▶ [Problem description] Each entry below needs to be transcribed verbatim; the images should not appear.

Records from a collection
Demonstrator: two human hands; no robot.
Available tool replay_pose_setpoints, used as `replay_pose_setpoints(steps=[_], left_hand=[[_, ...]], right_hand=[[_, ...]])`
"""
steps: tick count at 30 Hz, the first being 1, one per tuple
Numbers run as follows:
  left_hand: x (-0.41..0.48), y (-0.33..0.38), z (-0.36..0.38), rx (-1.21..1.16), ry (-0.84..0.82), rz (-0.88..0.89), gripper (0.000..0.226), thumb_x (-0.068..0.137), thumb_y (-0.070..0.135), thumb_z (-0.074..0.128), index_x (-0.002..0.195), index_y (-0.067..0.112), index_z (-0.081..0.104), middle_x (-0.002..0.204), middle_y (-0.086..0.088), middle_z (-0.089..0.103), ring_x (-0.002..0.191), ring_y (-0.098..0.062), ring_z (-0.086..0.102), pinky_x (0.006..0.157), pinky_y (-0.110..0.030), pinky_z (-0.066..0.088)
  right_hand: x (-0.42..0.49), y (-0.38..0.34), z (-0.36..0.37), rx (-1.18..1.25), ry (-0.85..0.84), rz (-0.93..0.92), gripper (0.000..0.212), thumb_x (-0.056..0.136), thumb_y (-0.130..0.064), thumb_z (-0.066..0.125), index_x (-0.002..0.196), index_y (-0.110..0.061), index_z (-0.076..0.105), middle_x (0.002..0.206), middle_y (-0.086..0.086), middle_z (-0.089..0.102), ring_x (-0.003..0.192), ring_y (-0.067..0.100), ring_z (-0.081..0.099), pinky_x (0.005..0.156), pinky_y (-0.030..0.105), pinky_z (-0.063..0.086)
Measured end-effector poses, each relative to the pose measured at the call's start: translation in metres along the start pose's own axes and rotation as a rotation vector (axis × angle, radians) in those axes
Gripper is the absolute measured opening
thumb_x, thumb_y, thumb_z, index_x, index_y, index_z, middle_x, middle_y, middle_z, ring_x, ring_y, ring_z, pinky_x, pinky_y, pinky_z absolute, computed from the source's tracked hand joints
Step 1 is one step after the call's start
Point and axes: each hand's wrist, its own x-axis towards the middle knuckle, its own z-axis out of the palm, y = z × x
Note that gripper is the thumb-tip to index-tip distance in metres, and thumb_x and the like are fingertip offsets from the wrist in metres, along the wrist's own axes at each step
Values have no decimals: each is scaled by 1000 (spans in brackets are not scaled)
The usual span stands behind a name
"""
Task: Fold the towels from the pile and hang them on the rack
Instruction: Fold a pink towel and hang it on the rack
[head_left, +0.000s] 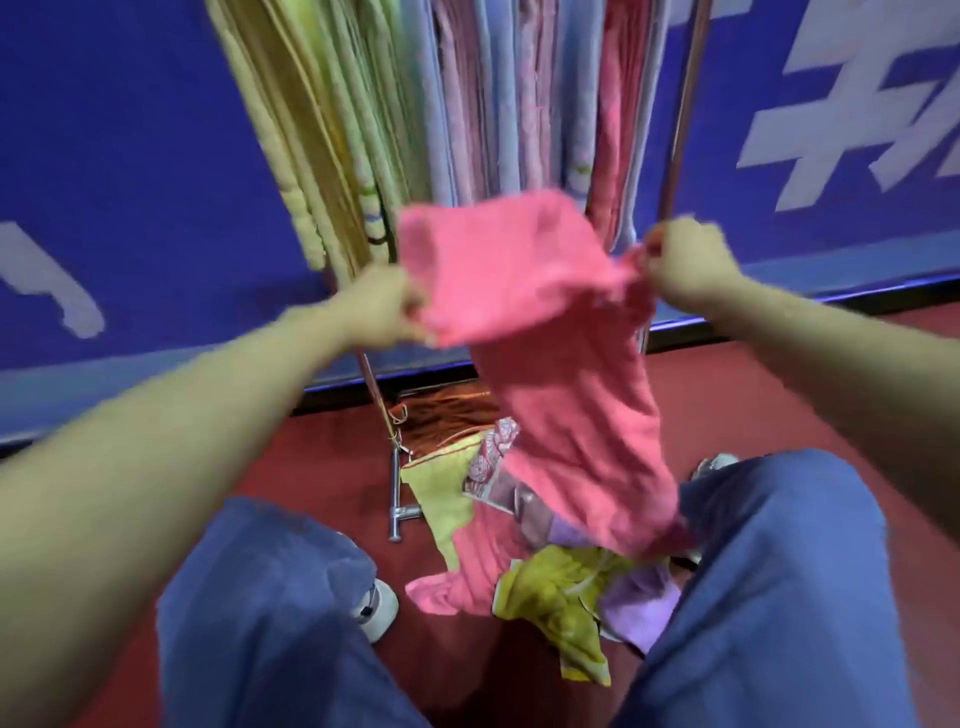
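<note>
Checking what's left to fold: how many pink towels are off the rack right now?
2. The held pink towel hangs between the left hand and right hand; the second pink towel lies in the floor pile. Others may be hidden underneath it.

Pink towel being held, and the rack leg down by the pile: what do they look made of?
Pink towel: soft matte cloth, probably terry or microfibre; it droops and creases freely. Rack leg: looks like bare metal tube, silvery with bright glints; blur hides any coating.

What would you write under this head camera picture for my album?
Both hands, left and right, hold up a pink towel before the rack.
</note>
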Motion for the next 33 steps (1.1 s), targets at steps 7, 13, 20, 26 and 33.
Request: replay_pose_setpoints(steps=[7, 13, 20, 26, 33], left_hand=[[-21, -28, 81, -254, -70, -118, 28, 76, 40, 84, 70, 15, 73, 65, -4, 67, 62, -13, 53, 64, -35, 45], [-9, -31, 62, -415, 87, -169, 29, 79, 37, 82, 70, 11, 73, 61, -5, 61, 60, -8, 46, 61, -30, 38], [16, -46, -8, -593, 301, -172, 23, 92, 32, 70, 79, 14, 74, 60, 10, 56, 57, -2, 45, 61, -25, 39], [15, -40, -24, -520, 54, -147, 31, 99, 18, 61, 80, -6, 61, 69, -5, 46, 66, -15, 43, 60, -27, 37], [-5, -41, -16, -715, 10, -252, 30, 100, 21, 59, 73, 9, 60, 73, -9, 47, 67, -16, 50, 65, -33, 56]], right_hand=[[-34, 20, 37, 49, -175, 180, 28, 96, -22, 53, 100, -2, 73, 101, 32, 68, 102, 46, 62, 84, 43, 50], [-14, 12, 24, 200, -74, 271, 26, 96, -19, 53, 95, -2, 73, 99, 28, 68, 104, 41, 61, 80, 36, 45], [20, -7, -2, 425, 28, 257, 27, 91, -24, 53, 89, -1, 66, 85, 19, 63, 88, 35, 58, 80, 43, 48], [18, -12, 0, 397, -2, 216, 29, 99, -24, 47, 101, 1, 62, 109, 22, 64, 105, 38, 55, 84, 40, 41], [6, -2, 5, 343, -111, 181, 24, 98, -23, 54, 107, -5, 67, 120, 19, 65, 116, 36, 56, 93, 36, 41]])
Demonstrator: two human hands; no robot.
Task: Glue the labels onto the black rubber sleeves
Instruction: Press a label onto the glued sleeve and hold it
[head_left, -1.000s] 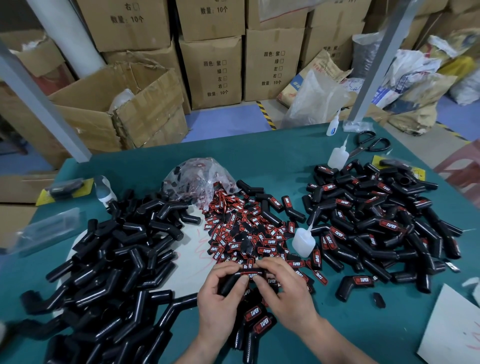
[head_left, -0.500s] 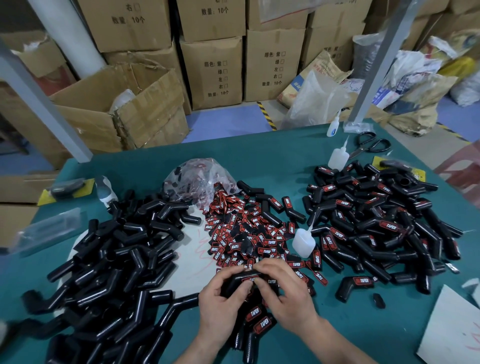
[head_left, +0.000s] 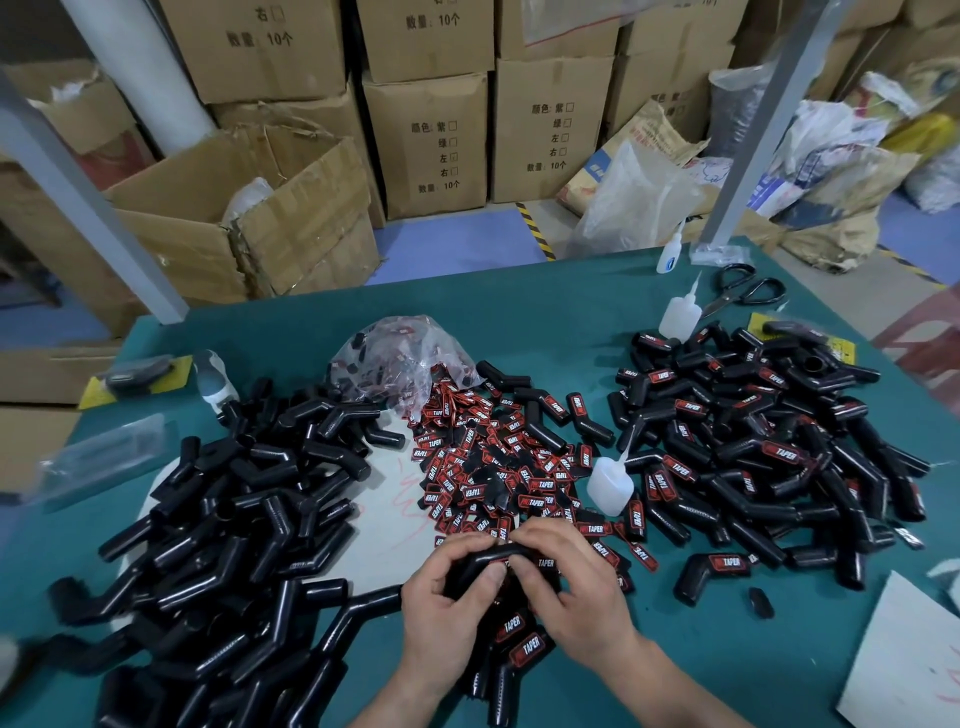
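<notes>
My left hand (head_left: 447, 605) and my right hand (head_left: 569, 582) both grip one bent black rubber sleeve (head_left: 480, 560) low in the middle of the green table (head_left: 545, 322). My fingers curl over its top and hide any label on it. Red-and-black labels (head_left: 498, 467) lie in a loose heap just beyond my hands. Unlabelled black sleeves (head_left: 244, 509) are piled on the left. Sleeves with labels on them (head_left: 753, 441) are piled on the right. A small white glue bottle (head_left: 609, 483) stands right of the label heap.
A clear bag (head_left: 400, 358) with more labels lies behind the heap. A second glue bottle (head_left: 679, 314), a third one (head_left: 667, 254) and black scissors (head_left: 745, 288) sit at the back right. White card (head_left: 904, 660) lies at the front right. Cardboard boxes (head_left: 431, 140) stand behind the table.
My hands have drawn the sleeve slightly nearer and closed tighter around it; the label I was pressing on it is now covered by my fingers.
</notes>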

▶ [Output for this task]
Demonstrator: two human hands; no robot.
Available tool replay_pose_setpoints, used as `replay_pose_setpoints(steps=[_], left_hand=[[_, ...]], right_hand=[[_, ...]])`
"""
steps: tick count at 30 Hz, the first being 1, one per tuple
Numbers run as follows:
  left_hand: x (-0.41..0.48), y (-0.33..0.38), z (-0.36..0.38), rx (-1.21..1.16), ry (-0.84..0.82), rz (-0.88..0.89), gripper (0.000..0.226), thumb_x (-0.068..0.137), thumb_y (-0.070..0.135), thumb_z (-0.074..0.128), index_x (-0.002..0.195), index_y (-0.067..0.112), index_z (-0.081..0.104), middle_x (-0.002..0.204), middle_y (-0.086..0.088), middle_z (-0.089..0.103), ring_x (-0.002..0.191), ring_y (-0.098..0.062), ring_z (-0.086..0.102), pinky_x (0.006..0.157), pinky_y (-0.110..0.030), pinky_z (-0.066..0.088)
  right_hand: x (-0.42..0.49), y (-0.38..0.34), z (-0.36..0.37), rx (-1.18..1.25), ry (-0.85..0.84), rz (-0.93..0.92), gripper (0.000..0.212), thumb_x (-0.056..0.136), thumb_y (-0.130..0.064), thumb_z (-0.066..0.125), index_x (-0.002..0.196), index_y (-0.110..0.061), index_z (-0.076..0.105), middle_x (0.002..0.206), middle_y (-0.086..0.086), middle_z (-0.089..0.102), ring_x (-0.003..0.192), ring_y (-0.067..0.100), ring_z (-0.081..0.099), pinky_x (0.005..0.156), pinky_y (-0.030..0.105), pinky_z (-0.063..0.086)
Measured end-effector poses, each relative to the pose measured at the call's start: translation in metres along the start pose's own axes and rotation as a rotation vector (axis × angle, radians) in those axes
Gripper is the absolute measured opening
thumb_x, thumb_y, thumb_z, index_x, index_y, index_z, middle_x, middle_y, middle_z, ring_x, ring_y, ring_z, pinky_x, pinky_y, pinky_z absolute, computed from the source's tracked hand joints
Step 1 is one step after the call's start
Point and axes: each hand's wrist, its own x-axis towards the middle knuckle, its own z-axis out of the palm, y = z × x
Note that gripper is the thumb-tip to index-tip distance in metres, and thumb_x and the like are fingertip offsets from the wrist in metres, along the wrist's own axes at each step
Values have no decimals: each is scaled by 1000 (spans in brackets are not scaled)
The usual span stands behind a name
"""
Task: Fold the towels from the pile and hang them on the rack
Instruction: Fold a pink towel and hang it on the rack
[head_left, +0.000s] 
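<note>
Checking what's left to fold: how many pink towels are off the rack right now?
2. The held pink towel hangs between the left hand and right hand; the second pink towel lies in the floor pile. Others may be hidden underneath it.

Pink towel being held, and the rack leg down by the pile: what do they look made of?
Pink towel: soft matte cloth, probably terry or microfibre; it droops and creases freely. Rack leg: looks like bare metal tube, silvery with bright glints; blur hides any coating.

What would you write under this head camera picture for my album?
Both hands, left and right, hold up a pink towel before the rack.
</note>
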Motion for the next 33 steps (1.1 s), targets at steps 7, 13, 20, 26 and 33.
Request: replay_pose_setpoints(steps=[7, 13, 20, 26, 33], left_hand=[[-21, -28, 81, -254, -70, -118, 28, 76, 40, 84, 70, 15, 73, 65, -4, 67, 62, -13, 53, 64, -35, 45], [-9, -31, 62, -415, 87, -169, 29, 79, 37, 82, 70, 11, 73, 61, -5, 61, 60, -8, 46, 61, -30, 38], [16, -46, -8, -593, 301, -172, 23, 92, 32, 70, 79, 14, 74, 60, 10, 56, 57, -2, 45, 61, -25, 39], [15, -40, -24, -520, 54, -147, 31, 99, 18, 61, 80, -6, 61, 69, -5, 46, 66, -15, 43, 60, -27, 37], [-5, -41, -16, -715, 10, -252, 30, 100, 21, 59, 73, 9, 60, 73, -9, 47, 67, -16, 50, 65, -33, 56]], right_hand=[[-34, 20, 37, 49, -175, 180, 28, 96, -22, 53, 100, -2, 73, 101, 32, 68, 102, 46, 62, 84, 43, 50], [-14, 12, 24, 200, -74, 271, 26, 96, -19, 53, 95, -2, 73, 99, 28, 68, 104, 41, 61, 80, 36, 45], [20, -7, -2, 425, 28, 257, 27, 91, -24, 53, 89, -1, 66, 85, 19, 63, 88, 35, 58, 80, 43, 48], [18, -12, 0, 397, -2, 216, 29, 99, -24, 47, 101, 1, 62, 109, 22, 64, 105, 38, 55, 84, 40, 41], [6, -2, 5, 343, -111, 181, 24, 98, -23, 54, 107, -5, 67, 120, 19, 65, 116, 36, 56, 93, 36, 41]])
Demonstrator: two human hands; no robot.
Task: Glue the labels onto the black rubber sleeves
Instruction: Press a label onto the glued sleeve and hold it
[head_left, -1.000s] 
[head_left, -0.500s] 
[head_left, +0.000s] 
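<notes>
My left hand (head_left: 447, 605) and my right hand (head_left: 569, 582) both grip one bent black rubber sleeve (head_left: 480, 560) low in the middle of the green table (head_left: 545, 322). My fingers curl over its top and hide any label on it. Red-and-black labels (head_left: 498, 467) lie in a loose heap just beyond my hands. Unlabelled black sleeves (head_left: 244, 509) are piled on the left. Sleeves with labels on them (head_left: 753, 441) are piled on the right. A small white glue bottle (head_left: 609, 483) stands right of the label heap.
A clear bag (head_left: 400, 358) with more labels lies behind the heap. A second glue bottle (head_left: 679, 314), a third one (head_left: 667, 254) and black scissors (head_left: 745, 288) sit at the back right. White card (head_left: 904, 660) lies at the front right. Cardboard boxes (head_left: 431, 140) stand behind the table.
My hands have drawn the sleeve slightly nearer and closed tighter around it; the label I was pressing on it is now covered by my fingers.
</notes>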

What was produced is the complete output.